De PvdA-fractie vindt dit fenomeen ongewenst, omdat het een vorm van vriendjespolitiek is en veel weg heeft van het "smeer- en verteer" in de bouwwereld, waarvan wij nu juist afwillen. Bovendien belemmert het de consument in zijn keuzevrijheid, omdat in de nieuwbouwprojecten de mooiste woningen al onderhands zijn verkocht Tegen die achtergrond stel ik de volgende vragen.

  • 1. Vindt de minister het bevoordelen van relaties bij het aanbieden van de aantrekkelijkste koopwoningen een goed voorbeeld van de cultuuromslag die iedereen in de bouw zo nodig vindt?

  • 2. Deelt de minister de mening van de directeur van de Amsterdamse Woningbouwvereniging dat het oneerlijk is medewerkers en relaties een voorkeursbehandeling te geven?

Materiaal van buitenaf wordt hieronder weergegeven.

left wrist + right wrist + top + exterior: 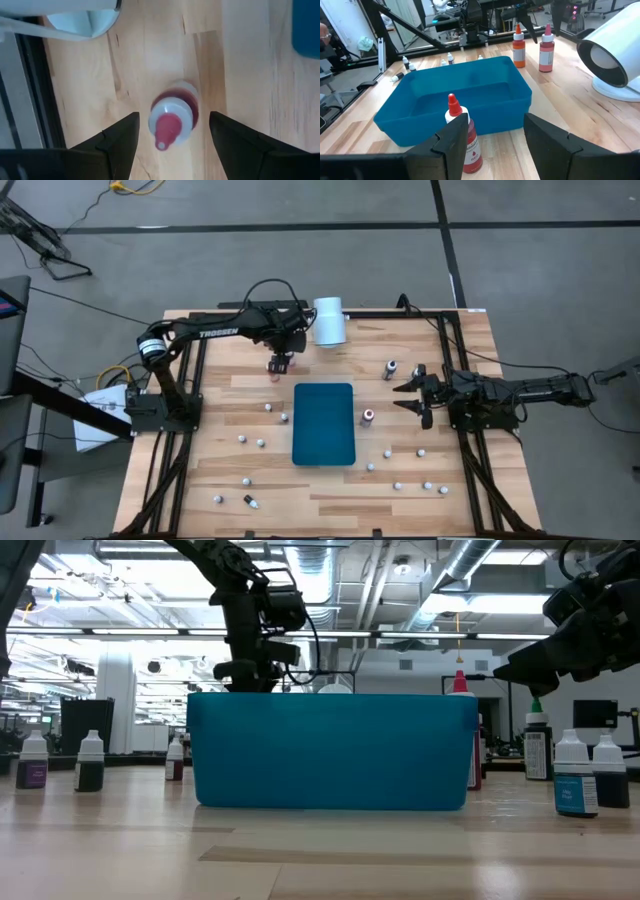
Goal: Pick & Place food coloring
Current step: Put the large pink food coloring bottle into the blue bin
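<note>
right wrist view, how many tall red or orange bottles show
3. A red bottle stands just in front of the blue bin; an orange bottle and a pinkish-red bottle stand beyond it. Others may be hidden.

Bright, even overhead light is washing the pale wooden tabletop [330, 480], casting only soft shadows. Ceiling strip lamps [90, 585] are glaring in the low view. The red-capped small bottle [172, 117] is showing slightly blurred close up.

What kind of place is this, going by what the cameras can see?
Probably a robotics lab or workshop: a wooden table holds two arms, a blue bin and food coloring bottles, with exposed ceiling ducts and strip lights behind, and cables on the grey floor.
</note>
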Tool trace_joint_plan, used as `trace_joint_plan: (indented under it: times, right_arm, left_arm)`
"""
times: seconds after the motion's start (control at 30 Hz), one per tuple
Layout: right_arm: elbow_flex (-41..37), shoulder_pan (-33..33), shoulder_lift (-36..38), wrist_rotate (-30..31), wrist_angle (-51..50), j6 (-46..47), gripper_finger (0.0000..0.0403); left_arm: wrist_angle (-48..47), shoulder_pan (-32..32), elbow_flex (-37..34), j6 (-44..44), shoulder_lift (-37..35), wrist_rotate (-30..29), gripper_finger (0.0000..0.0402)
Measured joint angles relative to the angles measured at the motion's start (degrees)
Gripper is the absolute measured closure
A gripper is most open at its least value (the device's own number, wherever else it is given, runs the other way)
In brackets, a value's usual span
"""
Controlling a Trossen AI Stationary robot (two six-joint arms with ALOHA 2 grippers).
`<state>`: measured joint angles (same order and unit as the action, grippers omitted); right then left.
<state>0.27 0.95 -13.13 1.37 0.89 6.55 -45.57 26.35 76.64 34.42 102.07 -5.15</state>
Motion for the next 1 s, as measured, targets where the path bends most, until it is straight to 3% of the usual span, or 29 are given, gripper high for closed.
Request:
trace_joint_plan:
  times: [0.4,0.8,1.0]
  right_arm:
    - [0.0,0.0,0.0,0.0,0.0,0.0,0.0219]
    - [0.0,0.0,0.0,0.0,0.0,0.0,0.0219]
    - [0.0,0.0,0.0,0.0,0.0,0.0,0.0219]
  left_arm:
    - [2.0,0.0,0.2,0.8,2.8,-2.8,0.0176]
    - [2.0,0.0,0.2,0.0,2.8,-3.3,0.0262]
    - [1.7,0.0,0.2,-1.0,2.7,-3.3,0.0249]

Of deelt de minister de mening van een directeur van een andere woningbouwvereniging in Amsterdam, de voorzitter van de Federatie van Woningbouwcorporaties, die zegt dat het juist het goede recht is van woningcorporaties dit te doen? Het zou volgens hem onderdeel moeten uitmaken van de secundaire arbeidsvoorwaarden.

  • 3. Welke maatregelen heeft de regering naar aanleiding van het rapport van de Vereniging Eigen Huis genomen om vriendjespolitiek bij de toekenning van een nieuwe woning door ambtenaren, projectontwikkelaars, corporaties en andere betrokkenen te voorkomen?

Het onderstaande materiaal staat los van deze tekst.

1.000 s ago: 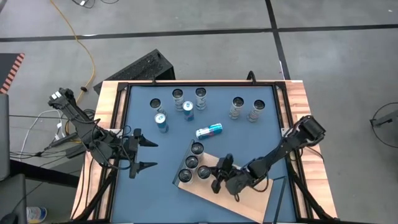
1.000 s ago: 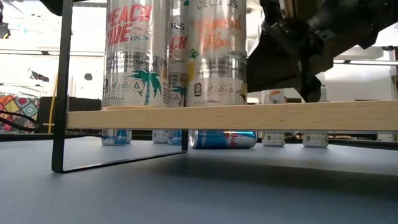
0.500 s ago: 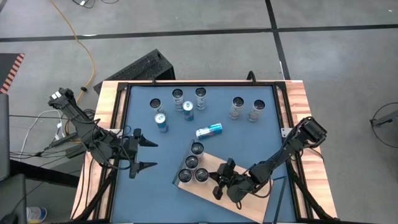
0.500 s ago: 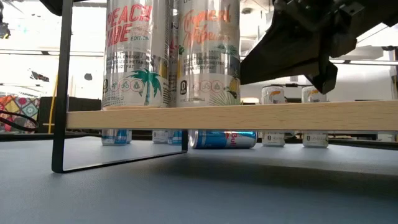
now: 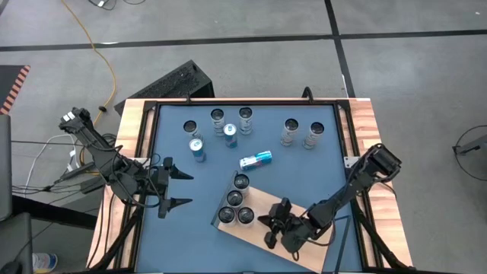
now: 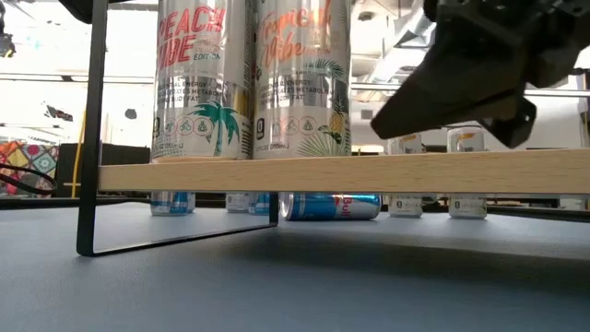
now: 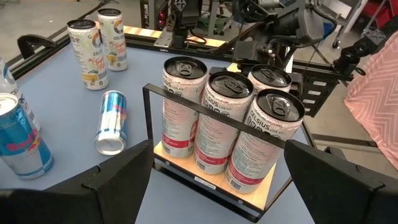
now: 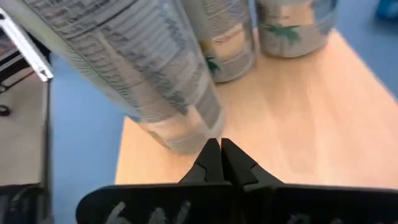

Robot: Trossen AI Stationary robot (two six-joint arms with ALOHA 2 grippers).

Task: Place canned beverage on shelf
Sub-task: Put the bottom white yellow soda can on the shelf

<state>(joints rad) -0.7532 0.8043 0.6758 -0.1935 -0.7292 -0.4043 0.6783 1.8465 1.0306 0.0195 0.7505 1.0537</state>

  • 4. Is de minister bereid afspraken te maken met corporaties, projectontwikkelaars, bouwers en makelaars om aan dit soort praktijken een einde te maken en zo nee, waarom vindt zij dit niet nodig?

  • 5. Kent de minister de voorstellen van de Vereniging Eigen Huis om aan deze praktijken een einde te maken? Wat is haar oordeel over deze voorstellen?

Minister Dekker:

Voorzitter. De eerste vraag is of ik het bevoordelen van relaties bij het aanbieden van de aantrekkelijkste koopwoningen een goed voorbeeld vind van de cultuuromslag. Nee, dat vind ik niet.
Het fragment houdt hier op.